_About this exercise_. Exactly the lines from the first line of the records to the line holding "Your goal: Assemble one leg" should be duplicated, and nothing more; pictures stay out.

[Stored records]
== Segment start ==

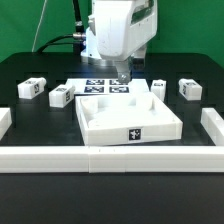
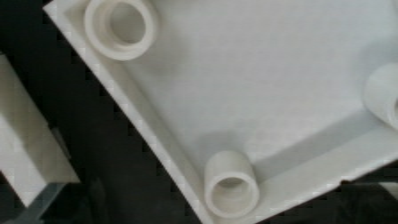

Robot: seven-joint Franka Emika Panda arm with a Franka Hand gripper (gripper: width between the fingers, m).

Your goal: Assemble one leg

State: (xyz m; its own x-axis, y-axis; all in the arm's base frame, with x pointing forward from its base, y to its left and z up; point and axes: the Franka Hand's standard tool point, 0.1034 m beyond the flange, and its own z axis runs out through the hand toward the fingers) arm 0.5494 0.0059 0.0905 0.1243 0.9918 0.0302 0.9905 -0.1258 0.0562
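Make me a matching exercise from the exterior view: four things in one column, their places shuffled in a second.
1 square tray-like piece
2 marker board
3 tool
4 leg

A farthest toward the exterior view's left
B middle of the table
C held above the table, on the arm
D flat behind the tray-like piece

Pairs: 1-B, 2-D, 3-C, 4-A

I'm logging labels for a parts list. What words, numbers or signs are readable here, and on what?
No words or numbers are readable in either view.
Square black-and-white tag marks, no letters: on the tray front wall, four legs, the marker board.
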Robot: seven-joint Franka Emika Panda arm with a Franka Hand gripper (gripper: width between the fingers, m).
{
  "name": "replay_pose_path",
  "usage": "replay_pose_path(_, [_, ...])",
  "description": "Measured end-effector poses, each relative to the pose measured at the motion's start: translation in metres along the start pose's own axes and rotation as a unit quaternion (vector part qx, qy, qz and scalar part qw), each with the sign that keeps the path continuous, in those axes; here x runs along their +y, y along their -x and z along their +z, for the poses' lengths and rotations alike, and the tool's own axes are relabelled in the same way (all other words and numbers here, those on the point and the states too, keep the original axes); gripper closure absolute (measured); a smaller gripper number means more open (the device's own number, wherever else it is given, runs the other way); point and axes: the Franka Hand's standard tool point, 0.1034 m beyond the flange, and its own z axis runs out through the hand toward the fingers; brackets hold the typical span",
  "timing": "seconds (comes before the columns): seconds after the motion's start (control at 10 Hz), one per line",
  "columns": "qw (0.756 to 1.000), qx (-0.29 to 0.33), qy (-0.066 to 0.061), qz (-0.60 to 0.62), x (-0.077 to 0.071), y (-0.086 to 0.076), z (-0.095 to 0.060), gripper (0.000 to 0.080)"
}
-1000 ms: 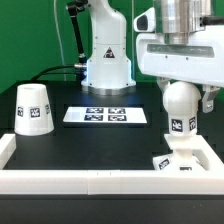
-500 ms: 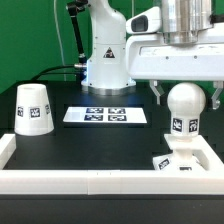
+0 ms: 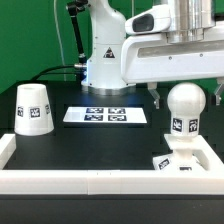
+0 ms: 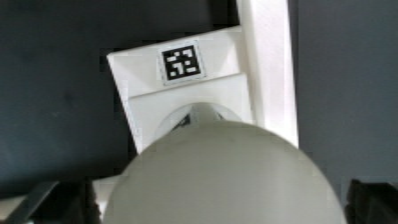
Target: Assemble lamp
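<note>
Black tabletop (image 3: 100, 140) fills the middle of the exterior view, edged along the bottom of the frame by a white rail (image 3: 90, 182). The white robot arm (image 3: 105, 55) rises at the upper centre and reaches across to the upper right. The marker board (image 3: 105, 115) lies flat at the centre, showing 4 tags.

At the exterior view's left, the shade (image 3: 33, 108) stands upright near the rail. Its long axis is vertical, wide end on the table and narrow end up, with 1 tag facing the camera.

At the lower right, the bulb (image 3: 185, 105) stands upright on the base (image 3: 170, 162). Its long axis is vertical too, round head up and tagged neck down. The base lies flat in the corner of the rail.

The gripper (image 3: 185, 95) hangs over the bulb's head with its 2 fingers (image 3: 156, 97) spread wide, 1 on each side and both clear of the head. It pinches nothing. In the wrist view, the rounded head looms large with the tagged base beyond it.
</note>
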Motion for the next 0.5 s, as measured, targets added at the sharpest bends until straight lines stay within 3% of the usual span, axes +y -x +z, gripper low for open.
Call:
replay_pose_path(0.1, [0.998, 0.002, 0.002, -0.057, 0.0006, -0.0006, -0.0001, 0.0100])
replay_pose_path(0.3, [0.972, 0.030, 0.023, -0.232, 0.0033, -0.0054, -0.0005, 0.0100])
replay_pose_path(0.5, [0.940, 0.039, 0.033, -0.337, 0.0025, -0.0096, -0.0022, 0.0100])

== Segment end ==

_Reply_.
Robot: seven-joint Franka Emika Panda arm with a Franka Hand gripper (gripper: width between the fingers, m).

Your goal: Assemble one leg

The exercise requires no further answer.